Que sea el pueblo el que decida, cómo debe ser, además de caminar, gastar los zapatos y tocar puertas para obtener el voto de los ciudadanos.
Esto es parte de lo que se propone con la reforma electoral impulsada por la presidenta Sheinbaum.
Una reforma electoral de gran trascendencia que modificará, al ser aprobada, la forma en que se eligen los representantes en el Congreso, con cambios clave tanto en la Cámara de Diputados como en el Senado.
A muchos se les acabó el veinte. Se pretende que los candidatos plurinominales ya no podrán obtener una curul únicamente por figurar en las listas de sus partidos políticos.
Y es que en verdad, ya estuvo bueno de mantener (con bastante dinero, por cierto) parásitos que llegan a un cargo sin ganarlo ni merecerlo. Ahí tenemos a Sergio Mayer, que con la mano en la cintura decidió dejar su puesto como diputado para irse al show business, ocurrencia que le puede costar la expulsión del partido guinda.
Mientras la fórmula de asignación proporcional se mantiene para los diputados, ahora los partidos deberán postular a sus candidatos en distritos electorales; los escaños plurinominales se otorgarán a quienes obtengan los mejores resultados sin ganar directamente la elección en su distrito.
También se toma en cuenta a los paisanos que viven en el extranjero; por ello, se reservan ocho de estos lugares para mexicanos que residen fuera del país, ampliando la representación de la comunidad migrante.
El cambio más contundente se concentra en el Senado, donde la reforma elimina por completo el sistema de representación proporcional. De ahora en adelante, se conservarán únicamente los dos senadores electos por mayoría relativa y el senador de primera minoría por cada entidad federativa.
La presidenta Claudia Sheinbaum lo dijo fuerte y claro: “¿Quieres ser senador? Busca el voto popular”. La mandataria enfatizó que el Senado debe seguir siendo un espacio de representación territorial, donde los legisladores respondan directamente a los ciudadanos de cada estado.

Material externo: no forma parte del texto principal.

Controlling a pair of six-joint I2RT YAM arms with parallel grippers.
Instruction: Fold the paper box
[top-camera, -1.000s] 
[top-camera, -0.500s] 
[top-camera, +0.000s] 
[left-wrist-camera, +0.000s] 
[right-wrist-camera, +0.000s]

Sheinbaum se mantiene firme y abraza los principios de la Cuarta Transformación y pretende que los y las aspirantes a un puesto de elección popular salgan a la calle y estén cercanos a la gente. A ellos se deben y a ellos deben atender.
No estamos hablando de populismo, como suelen decir los opositores. La política humanista de la 4T se ha regido bajo el lema de “más territorio, menos escritorio”, así lo demostró el expresidente López Obrador y así lo ha hecho la presidenta Sheinbaum, que no solo está en Palacio Nacional: los fines de semana recorre el país para conocer las necesidades de la gente.
Claudia, lo dijo ayer en la conferencia mañanera, siempre ha estado en contra de las listas plurinominales y así lo dijo: “Yo siempre he estado en contra de las listas plurinominales, la primera vez que participé fue en la alcaldía Tlalpan. La gente no está de acuerdo con las listas”.
La reforma electoral propuesta por Sheinbaum, que incluye además optimizar recursos, la no reelección en cargos de elección popular, la prohibición de bots en redes sociales, evitar el nepotismo y vigilar que el crimen organizado no intervenga en las elecciones, entre otros puntos importantísimos, ha perturbado a los supuestos aliados de Morena, el PT y el PVEM, que más que aliados parecen enemigos. Sus integrantes tendrán unos días para meditar, reflexionar y decidir su postura. Ya veremos qué deciden.
Estamos ya muy cerca de las elecciones intermedias, que tendrán lugar en junio de 2027. No son elecciones menores, se elegirán 17 gubernaturas, más de 2000 presidencias municipales, además de renovarse la Cámara de Diputados y elegir a jueces y magistrados.
Siempre, las elecciones intermedias son un termómetro para medir cómo estará el terreno para la presidencial, que tendrá lugar en 2030.
Nada puede salir mal con esta reforma electoral, aunque ya sabemos, no falta quien quiera meter el pie. Será la próxima semana cuando veamos lo que ocurre.